**What the task asks:** Give again, word for word, each line below starting at the one that contains "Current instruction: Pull" and ending at the one that contains "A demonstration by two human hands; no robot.".

**Dataset extract:**

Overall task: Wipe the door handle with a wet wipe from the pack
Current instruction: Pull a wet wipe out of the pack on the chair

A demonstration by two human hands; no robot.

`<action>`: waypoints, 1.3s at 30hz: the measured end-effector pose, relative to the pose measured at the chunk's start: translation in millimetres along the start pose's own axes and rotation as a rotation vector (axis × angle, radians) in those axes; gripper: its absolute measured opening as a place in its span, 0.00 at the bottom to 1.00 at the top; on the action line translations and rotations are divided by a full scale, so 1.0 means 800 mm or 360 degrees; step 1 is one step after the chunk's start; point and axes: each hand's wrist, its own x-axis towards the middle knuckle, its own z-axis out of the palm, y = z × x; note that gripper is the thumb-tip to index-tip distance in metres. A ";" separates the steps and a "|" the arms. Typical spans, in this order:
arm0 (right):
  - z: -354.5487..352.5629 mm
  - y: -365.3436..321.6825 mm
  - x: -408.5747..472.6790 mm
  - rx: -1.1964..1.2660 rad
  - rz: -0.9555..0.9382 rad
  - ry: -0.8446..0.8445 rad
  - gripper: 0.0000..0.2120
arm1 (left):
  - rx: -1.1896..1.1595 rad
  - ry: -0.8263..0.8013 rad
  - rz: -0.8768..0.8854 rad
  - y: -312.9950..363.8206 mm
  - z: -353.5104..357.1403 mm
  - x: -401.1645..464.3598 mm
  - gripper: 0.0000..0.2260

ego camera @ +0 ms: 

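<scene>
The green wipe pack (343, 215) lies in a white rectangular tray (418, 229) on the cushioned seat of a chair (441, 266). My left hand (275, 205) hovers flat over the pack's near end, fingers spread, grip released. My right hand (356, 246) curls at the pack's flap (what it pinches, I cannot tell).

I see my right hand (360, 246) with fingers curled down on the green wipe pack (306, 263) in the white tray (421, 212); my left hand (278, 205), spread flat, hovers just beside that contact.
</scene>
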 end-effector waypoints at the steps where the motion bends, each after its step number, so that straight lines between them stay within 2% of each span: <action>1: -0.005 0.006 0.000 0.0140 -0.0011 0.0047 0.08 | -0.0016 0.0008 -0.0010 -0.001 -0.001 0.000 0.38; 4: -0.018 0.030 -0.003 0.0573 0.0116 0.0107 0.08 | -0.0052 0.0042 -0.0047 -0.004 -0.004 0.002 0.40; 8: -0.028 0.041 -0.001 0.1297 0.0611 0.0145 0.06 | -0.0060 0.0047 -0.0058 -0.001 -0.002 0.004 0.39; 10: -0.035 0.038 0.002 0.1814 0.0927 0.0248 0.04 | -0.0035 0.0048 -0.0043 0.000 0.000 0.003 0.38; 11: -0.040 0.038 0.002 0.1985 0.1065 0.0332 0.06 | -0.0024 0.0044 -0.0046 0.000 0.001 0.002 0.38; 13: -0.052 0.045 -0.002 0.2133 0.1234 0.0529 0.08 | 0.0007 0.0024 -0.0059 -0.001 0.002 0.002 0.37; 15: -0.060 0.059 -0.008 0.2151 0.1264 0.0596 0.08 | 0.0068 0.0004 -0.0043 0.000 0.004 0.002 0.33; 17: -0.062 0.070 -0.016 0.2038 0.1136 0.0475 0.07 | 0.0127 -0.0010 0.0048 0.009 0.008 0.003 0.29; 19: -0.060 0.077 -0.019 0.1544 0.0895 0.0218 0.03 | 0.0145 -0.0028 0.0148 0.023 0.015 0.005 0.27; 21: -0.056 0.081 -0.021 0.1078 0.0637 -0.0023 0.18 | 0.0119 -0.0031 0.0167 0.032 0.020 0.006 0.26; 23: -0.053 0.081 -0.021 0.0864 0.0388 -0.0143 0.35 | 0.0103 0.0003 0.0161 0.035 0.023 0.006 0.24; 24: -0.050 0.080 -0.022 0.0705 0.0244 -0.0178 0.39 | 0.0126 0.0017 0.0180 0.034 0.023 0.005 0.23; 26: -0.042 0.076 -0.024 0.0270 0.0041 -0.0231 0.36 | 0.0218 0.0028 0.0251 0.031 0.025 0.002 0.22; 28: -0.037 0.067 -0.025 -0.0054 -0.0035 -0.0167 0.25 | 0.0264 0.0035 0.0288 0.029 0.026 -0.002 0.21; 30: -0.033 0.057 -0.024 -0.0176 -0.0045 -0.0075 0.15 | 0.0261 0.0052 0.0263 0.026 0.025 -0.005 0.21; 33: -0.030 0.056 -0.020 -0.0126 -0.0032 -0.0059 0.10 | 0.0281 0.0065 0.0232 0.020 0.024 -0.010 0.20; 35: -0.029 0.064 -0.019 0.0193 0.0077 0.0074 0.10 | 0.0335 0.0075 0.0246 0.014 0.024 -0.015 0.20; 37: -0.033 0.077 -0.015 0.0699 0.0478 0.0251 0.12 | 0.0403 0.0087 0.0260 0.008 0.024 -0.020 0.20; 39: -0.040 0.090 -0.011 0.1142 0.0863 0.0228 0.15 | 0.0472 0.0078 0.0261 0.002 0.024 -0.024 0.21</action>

**Response to the exercise:**
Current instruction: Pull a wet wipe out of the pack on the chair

A demonstration by two human hands; no robot.

Work on this exercise is now finished.